Glass: In Frankfurt gab es damals auch immer wieder Probleme und man musste den Trainingsplatz wechseln. Wolfsburg spielt in einer komplett anderen Liga, infrastrukturell wie finanziell. Mit den Bayern haben die das professionellste Umfeld in Deutschland. Sand hingegen ist familiär. Hier herrscht große Verbundenheit. Erst jetzt wieder in Ingolstadt waren Fans mit eigenem Bus dabei, die ihren Urlaub opfern, um uns spielen zu sehen.

BZ: Immer mehr Spielerinnen wechseln ins Ausland. Wie lange dauert es, bis der Trend auch im Trainergeschäft ankommt?
Glass: Es gibt ja bisher auch im Männerbereich schon den einen oder anderen deutschen Trainer im Ausland. Es gibt aber auch noch Ligen, wo der Markt für deutsche Trainer noch schwieriger ist. Ich denke aber, dass es gut möglich ist, das auch im Frauenbereich demnächst deutsche Trainer ins Ausland wechseln. Immerhin ist die deutsche Liga sportlich gesehen in der Breite noch die stärkste.

BZ: Trainer Glass ist also noch nicht auf dem unmittelbaren Sprung. Was macht den SC Sand für Sie eigentlich so attraktiv?
Glass: Das Familiäre. Aber für einen Trainer ist auch wichtig, dass die Arbeit mit der Mannschaft funktioniert.

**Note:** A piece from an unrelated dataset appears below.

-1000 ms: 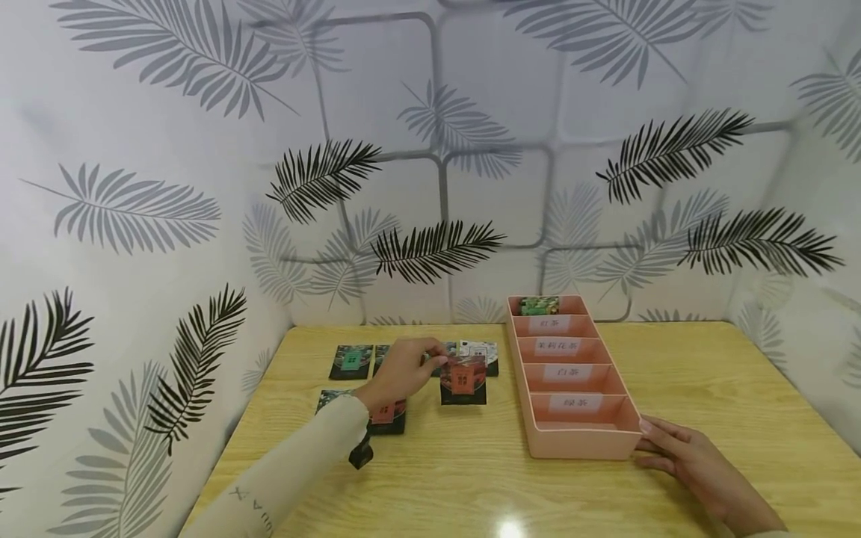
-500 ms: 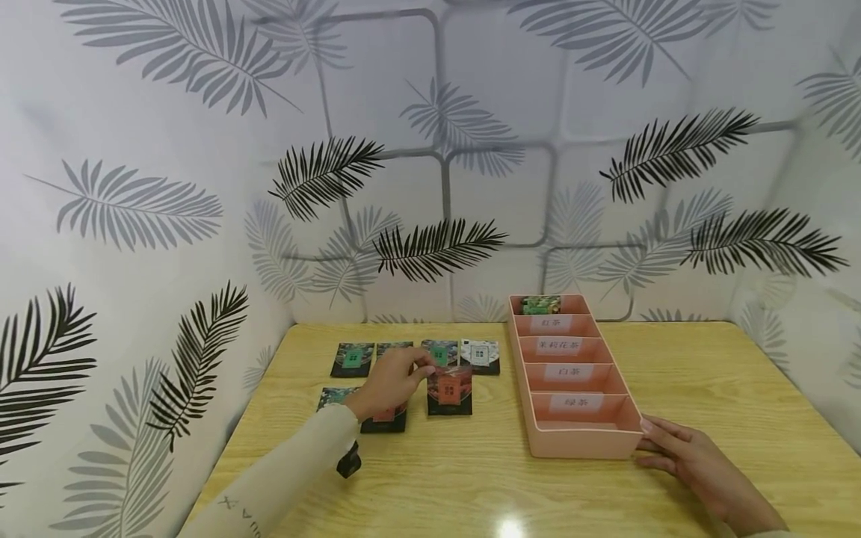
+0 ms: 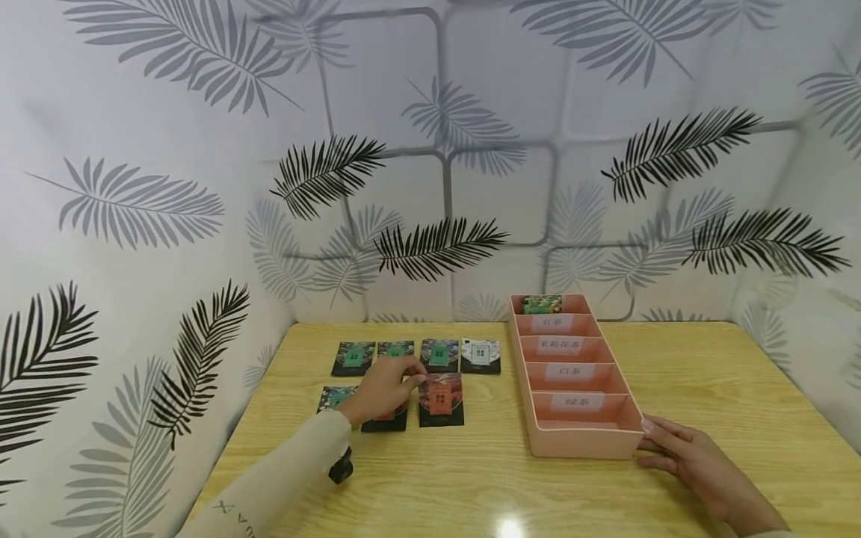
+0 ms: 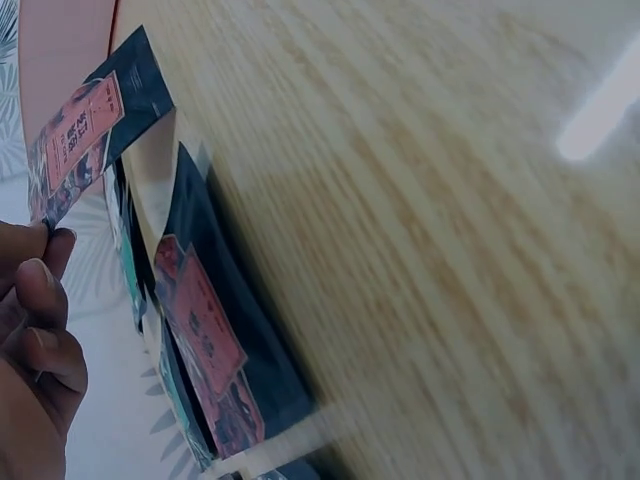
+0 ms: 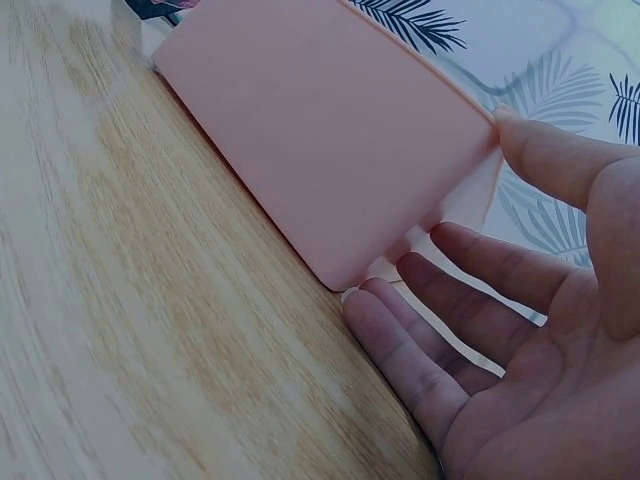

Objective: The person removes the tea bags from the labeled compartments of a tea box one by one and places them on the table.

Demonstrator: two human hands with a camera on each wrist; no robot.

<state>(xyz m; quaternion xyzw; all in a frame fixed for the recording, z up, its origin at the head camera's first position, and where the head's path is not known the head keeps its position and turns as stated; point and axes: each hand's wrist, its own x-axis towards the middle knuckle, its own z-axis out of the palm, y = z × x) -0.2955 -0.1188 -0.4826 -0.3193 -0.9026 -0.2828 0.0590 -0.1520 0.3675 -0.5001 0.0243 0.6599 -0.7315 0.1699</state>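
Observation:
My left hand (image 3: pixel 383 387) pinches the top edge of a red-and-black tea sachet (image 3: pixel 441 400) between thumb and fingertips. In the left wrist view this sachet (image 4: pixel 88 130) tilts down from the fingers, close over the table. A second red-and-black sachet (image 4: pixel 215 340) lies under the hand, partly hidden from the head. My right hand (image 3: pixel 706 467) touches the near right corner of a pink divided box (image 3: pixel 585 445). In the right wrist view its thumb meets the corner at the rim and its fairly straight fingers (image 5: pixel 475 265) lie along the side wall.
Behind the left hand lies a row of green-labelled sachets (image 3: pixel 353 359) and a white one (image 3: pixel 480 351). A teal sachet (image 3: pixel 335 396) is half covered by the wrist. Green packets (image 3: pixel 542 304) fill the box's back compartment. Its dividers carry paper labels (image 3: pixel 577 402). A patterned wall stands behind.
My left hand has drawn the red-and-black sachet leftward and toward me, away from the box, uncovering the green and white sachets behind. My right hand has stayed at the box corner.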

Wir haben einiges angeschoben in den letzten Jahren, um professioneller arbeiten zu können, aber es wird immer schwieriger, mit den großen Clubs mitzuhalten.
BZ: Zurück zum Derby: Früher wechselten Spielerinnen aus Freiburg in großer Beständigkeit nach Sand. Heuer hat in Jana Vojtekova nur eine Spielerin gewechselt. Und das von Sand nach Freiburg. Woran liegt’s?
Glass: Sand ist immer noch ein gutes Sprungbrett für Spielerinnen, um sich weiterzuentwickeln. Aber es bieten sich mittlerweile viele andere Optionen für junge Frauen, ins Ausland zu wechseln – nach England, Italien oder Spanien. Da werden wir richtig kämpfen müssen. Es wird in Zukunft nicht einfach.
BZ: Lassen Sie uns mit helleren Prognosen enden: Wie geht das Spiel am Wochenende aus?
Glass: Wir fahren nach Freiburg, um was mitzunehmen. Drei Punkte wären überragend, mit einem wären wir zufrieden. Zur Person: Sascha Glassist A-Lizenz-Inhaber. Er war beim 1. Frankfurter FC und beim VfL Wolfsburg Jugendkoordinator, trainierte Junioren-Bundesligateams, interimsmäßig Frankfurts Erstliga-Mannschaft, wühlte als Chefscout Statistiken und coachte Reservekader in der 2. Bundesliga. Zuvor hatte der Neffe von Bruno Labbadia, der in Berlin zur Welt kam, aber in Hessen aufwuchs, als Spielertrainer seine ersten Coachingerfahrungen gesammelt.